Once again an election in Ghana seems to have gone off well. The country’s famed two-party electoral system appears in reasonable health. Incumbent president John Mahama has been voted back in, giving the National Democratic Congress (the Jerry Rawlings vehicle) a second term. Nana Akufo-Addo, the candidate of the New Patriotic Party (which backed two-time president John Kufuor), has been defeated despite attracting nearly 48% of votes. In short, both parties had substantial success but voters opted to give the NDC a second four-year period in office – what Ghanaian parties have come to expect.
Of course, there are claims that the voting was unfair. Even so, it is hard to disagree with President Mahama’s statement, as quoted recently in a Kenyan newspaper: ‘Over the past 20 years, Ghana’s democracy has become a beacon of hope for the entire African continent and in the process, drawn useful lessons for the rest of the world’.
Because this seems so obviously right, and because Ghana is also registering very fast economic growth, this may appear a knock-down argument for the UK’s current foreign policy mantra: poor developing countries need liberal-democratic capitalism, and they need it now.
But hang on a second. The ‘beacon of hope’ metaphor is attractive but even as a judgement on Ghana’s development prospects, it is a bit overblown. And what it says about the rest of the world is seriously inconsistent with the best comparative evidence.
Journalists writing about Ghana are rightly concerned by the storm-clouds forming around the country’s prospective oil boom. Will Ghana be a country where oil wealth proves to be a curse, or one whose institutions are robust enough to turn it into a blessing?
Research by Lindsay Whitfield of Roskilde University provides a solid basis for speculation on this subject. According to this work, Ghana’ competitive but highly clientelistic politics impacts negatively on the prospects for achieving real structural change and upgrading in the national economy. Competitive clientelism has combined with a weak indigenous capitalism and the availability of easy finance from aid to give political leaders an extremely short-term time-horizon. Policies geared to the long-term economic needs of the country are of little interest to them. Consequently, entrepreneurs with the potential to accumulate capital and technological capabilities in productive activities are systematically discouraged from doing so. So even for Ghana, the Ghana model has its problems.
The other reason for caution is the commonplace that institutions have different effects in different contexts. Two-party competitive politics may find a welcoming environment in Ghana, but that does not mean it can be exported just anywhere. It is surely no accident that other African countries have adjusted the institutional templates inherited from their colonial masters in very different ways. Of course, nearly everywhere we now see electoral contests that are in principle free. But the actual functioning of these systems varies hugely (just take the very different examples of Kenya, Malawi, and Mozambique).
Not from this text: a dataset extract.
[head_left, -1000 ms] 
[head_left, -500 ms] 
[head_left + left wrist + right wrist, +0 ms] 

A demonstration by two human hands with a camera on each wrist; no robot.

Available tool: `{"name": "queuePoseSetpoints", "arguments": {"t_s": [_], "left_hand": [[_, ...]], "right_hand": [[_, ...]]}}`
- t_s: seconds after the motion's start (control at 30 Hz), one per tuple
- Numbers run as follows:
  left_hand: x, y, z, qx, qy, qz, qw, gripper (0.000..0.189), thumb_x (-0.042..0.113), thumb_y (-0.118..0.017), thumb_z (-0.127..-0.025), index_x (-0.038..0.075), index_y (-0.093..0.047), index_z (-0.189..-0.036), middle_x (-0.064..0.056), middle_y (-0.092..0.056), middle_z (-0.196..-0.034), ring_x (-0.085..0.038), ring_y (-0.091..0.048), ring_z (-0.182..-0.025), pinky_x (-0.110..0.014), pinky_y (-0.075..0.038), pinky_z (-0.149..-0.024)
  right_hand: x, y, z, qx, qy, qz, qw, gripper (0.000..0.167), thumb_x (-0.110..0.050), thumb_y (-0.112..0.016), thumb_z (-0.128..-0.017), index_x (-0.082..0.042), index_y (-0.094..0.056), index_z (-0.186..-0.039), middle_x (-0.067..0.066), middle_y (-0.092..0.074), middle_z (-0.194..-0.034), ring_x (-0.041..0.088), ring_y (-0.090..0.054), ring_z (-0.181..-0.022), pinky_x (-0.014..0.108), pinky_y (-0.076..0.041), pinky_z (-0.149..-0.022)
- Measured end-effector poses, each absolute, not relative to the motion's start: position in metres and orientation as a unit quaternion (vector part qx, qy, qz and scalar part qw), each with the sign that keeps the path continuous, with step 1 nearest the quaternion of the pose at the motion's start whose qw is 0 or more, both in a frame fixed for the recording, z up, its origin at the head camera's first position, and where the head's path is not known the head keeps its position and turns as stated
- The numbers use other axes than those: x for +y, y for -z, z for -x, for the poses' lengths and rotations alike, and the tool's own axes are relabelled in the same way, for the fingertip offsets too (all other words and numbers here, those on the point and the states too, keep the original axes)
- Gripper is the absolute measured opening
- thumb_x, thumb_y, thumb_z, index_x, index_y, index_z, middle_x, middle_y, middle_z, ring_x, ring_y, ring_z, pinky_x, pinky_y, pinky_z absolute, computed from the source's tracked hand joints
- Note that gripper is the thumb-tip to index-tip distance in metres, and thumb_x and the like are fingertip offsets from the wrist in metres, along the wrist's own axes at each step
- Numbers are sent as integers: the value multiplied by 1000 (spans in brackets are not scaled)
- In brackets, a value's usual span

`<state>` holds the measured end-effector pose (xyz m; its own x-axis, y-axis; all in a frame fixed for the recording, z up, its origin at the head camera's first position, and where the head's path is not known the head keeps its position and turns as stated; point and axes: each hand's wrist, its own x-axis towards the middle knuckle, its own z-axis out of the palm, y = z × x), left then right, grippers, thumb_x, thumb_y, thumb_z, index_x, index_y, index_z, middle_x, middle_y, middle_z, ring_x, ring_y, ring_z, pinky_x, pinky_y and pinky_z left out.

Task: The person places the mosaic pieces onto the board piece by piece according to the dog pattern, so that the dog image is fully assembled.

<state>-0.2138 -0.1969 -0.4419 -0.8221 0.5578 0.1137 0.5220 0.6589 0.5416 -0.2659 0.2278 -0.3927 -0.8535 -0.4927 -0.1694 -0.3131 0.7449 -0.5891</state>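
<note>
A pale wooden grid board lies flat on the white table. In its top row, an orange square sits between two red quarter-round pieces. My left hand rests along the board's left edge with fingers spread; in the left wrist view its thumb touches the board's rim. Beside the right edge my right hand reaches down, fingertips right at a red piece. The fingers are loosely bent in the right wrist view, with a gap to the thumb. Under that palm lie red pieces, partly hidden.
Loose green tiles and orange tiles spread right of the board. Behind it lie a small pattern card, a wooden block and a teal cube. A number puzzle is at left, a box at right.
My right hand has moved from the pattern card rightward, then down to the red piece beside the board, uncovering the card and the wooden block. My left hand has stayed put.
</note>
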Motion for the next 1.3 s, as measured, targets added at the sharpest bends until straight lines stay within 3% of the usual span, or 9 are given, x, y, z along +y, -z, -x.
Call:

It does not seem to be an accident that these countries’ systems differ from each other and from the Ghana model.
What then accounts for the friendliness of the Ghanaian environment to the institutionalisation of a two-party system? There isn’t an easy answer, but a rich literature now exists on the more general question of how the functioning of institutions is shaped by context. The excellent recent sequel to Violence and Social Orders by Douglass North and team focuses on how different forms of ‘limited access order’ avert the threat of internal war by sharing out rents among powerful elite groups. The basic idea is that the fundamental power distribution in society determines what institutions work and how they work.
In the spirit of that theory, a key aspect of the Ghana story is a distinctive historical trajectory that has given Ghana a unique sort of fundamental power distribution among elites, one that is based on an understanding between two large blocs. In that context, it makes sense to all concerned to share access to rents by having political parties alternating in office. In countries with other social and economic structures, access to rents is more naturally shared among elites through some other arrangement – perpetually recomposing ethnic coalitions in Kenya; a single dominant party in Mozambique; a highly fluid presidential following in Malawi.
For sure, each one of these political modalities has shortcomings from the point of view of developmental political leadership. They are all in need of radical changes to make them better drivers of processes of sustainable structural transformation. But the changes that might work in this sense have to start from where each country is, not from where it might wish to be. Successful reforms will be less likely if the assumption is made that there is a unique beacon of hope, represented by Ghana.